Focusing in on the use of theme of how power, prestige and status were manifested in the Late Neolithic and Early Bronze Ages, it looks primarily at "the ideology of domination", in doing so adopting a quasi-Marxist approach. The book proceeds from a discussion of how hierarchical symbols are found in society to looking at the role of ancestor veneration in Early Neolithic Britain through the construction of chambered tombs. It then continues to look at the changes which accompanied the transition to Late Neolithic society, with an end to ancestor veneration and the construction of new forms of ritual monument, like henges and stone circles. Moving on, it looks at the arrival of Beaker pottery and metallurgy in the British Isles, arguing that this brought with it a new social elite who became dominant during the ensuing Early Bronze Age.

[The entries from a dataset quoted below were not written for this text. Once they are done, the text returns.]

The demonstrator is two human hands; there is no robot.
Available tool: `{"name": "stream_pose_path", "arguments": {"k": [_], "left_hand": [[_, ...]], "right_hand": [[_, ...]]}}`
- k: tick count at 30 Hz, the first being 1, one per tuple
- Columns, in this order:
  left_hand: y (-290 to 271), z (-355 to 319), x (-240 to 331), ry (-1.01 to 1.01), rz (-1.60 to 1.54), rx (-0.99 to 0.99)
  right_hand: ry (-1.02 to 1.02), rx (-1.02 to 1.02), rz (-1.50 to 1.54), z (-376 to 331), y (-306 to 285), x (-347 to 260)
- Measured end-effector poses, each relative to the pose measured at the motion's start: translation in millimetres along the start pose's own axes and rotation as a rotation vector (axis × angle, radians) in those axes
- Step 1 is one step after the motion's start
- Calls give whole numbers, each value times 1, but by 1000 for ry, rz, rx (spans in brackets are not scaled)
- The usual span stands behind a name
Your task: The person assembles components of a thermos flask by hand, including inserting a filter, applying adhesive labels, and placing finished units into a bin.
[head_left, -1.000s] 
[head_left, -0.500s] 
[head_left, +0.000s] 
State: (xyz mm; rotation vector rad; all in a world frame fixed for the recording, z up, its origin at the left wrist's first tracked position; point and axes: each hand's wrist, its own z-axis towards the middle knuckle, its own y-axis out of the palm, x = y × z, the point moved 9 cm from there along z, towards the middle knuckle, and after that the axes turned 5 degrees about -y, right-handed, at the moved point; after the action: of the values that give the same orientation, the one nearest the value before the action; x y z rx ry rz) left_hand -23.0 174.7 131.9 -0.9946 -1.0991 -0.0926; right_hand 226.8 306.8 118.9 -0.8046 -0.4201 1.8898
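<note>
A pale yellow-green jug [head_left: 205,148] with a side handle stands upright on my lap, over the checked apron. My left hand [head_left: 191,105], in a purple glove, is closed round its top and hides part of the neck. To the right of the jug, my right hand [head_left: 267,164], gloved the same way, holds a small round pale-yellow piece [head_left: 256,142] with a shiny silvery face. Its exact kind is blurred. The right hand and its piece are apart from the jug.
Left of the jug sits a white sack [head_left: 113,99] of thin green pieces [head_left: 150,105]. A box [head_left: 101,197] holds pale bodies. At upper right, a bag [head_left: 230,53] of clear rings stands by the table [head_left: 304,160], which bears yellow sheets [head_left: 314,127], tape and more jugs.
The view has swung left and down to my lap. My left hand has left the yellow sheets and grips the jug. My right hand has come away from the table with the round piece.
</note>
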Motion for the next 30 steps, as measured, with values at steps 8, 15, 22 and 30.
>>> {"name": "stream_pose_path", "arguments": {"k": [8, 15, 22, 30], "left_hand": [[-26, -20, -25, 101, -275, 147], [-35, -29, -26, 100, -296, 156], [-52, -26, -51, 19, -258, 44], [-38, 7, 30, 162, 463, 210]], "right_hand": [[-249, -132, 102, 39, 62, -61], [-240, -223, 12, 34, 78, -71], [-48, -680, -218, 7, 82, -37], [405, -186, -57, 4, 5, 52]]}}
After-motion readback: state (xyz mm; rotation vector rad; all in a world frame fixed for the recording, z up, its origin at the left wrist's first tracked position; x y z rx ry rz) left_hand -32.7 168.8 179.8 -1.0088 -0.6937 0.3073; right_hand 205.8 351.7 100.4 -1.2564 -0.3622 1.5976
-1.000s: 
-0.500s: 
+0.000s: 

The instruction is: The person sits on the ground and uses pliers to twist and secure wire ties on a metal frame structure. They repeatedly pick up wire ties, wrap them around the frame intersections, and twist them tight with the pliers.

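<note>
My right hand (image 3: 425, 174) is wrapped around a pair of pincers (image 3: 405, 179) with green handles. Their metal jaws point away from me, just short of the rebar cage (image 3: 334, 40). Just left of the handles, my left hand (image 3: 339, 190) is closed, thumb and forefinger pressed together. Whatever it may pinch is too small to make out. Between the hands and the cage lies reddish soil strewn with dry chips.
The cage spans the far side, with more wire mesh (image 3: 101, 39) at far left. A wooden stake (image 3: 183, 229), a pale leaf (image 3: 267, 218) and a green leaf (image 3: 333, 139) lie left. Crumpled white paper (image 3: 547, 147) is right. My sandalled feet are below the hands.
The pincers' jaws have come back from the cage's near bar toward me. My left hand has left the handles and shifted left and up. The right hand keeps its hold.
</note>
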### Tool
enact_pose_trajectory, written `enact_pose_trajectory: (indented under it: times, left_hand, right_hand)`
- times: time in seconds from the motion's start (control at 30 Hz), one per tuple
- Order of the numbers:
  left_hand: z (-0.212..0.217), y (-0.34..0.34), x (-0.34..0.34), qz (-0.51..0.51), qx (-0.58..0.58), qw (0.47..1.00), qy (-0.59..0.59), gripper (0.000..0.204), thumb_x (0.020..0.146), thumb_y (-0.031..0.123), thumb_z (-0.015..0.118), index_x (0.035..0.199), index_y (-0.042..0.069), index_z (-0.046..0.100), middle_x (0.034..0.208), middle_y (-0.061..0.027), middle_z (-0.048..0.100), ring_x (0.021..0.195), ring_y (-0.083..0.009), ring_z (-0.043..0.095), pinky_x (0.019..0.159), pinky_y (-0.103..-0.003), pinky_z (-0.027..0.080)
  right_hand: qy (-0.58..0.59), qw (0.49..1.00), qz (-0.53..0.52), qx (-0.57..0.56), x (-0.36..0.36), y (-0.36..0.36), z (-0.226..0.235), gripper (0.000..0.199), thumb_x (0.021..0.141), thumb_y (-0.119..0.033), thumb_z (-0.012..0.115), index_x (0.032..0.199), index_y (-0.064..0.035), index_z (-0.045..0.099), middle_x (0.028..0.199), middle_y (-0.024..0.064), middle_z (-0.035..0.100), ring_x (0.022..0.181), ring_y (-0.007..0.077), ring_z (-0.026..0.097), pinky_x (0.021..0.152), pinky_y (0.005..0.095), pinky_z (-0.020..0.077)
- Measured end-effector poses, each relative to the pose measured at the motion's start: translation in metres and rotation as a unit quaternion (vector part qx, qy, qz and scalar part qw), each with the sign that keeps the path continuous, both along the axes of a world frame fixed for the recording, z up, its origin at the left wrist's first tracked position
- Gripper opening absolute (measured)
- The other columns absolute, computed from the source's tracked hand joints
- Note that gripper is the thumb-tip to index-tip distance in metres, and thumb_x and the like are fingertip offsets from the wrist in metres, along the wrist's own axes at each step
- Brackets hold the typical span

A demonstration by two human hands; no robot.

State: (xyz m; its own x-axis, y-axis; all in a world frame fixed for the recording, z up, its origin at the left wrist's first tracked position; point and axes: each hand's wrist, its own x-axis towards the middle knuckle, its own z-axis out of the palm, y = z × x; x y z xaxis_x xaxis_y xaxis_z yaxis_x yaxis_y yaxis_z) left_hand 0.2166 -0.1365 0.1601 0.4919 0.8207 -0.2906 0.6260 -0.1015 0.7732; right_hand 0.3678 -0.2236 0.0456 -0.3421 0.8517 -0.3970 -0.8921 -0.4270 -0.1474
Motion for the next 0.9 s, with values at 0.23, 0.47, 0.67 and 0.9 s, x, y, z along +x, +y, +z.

Various academic reviews were produced of the book and published in specialist journals

==Background==
Symbols of Power was designed to accompany an exhibition which was held in Edinburgh in 1985, although the authors noted that the book was "nevertheless designed as an independent unit" that could stand-alone from the exhibit.

==Synopsis==
In their introduction, the authors discuss the state of prehistoric archaeology in Britain, noting that at the time most of the populace still considered prehistoric people to be little more than "squat, grunting savages" and that whilst terms used for Iron Age peoples like "Celts" and "Picts" evoked an emotional response from contemporary Britons, the terms used by archaeologists for other, earlier prehistoric groups, such as "Windmill Hill culture" or the "Grooved Ware Sub-Culture", failed to do so. Proceeding to argue that the communities of prehistory were far from the "savage and primitive" people presented in the popular imagination, it then lays out its intentions in presenting a more accurate picture of prehistoric folk. Claiming that the book's theme is to look at "the manifestation of power, prestige and status in the third and second millennia bc", it notes that in doing so it will be looking primarily at the "ideology of domination", and that it will therefore take influence from the work of German sociologist Karl Marx, the founder of Marxist theory, although noted that at the same time it did not take "a doctrinal approach" in adopting any particular theoretical position, whether Marxist or otherwise. The authors then describe how symbols in contemporary British culture are used to display status and power, discussing a variety of examples from politicians to traffic wardens, in order that the reader better understands the role which symbolism has in displaying hierarchy.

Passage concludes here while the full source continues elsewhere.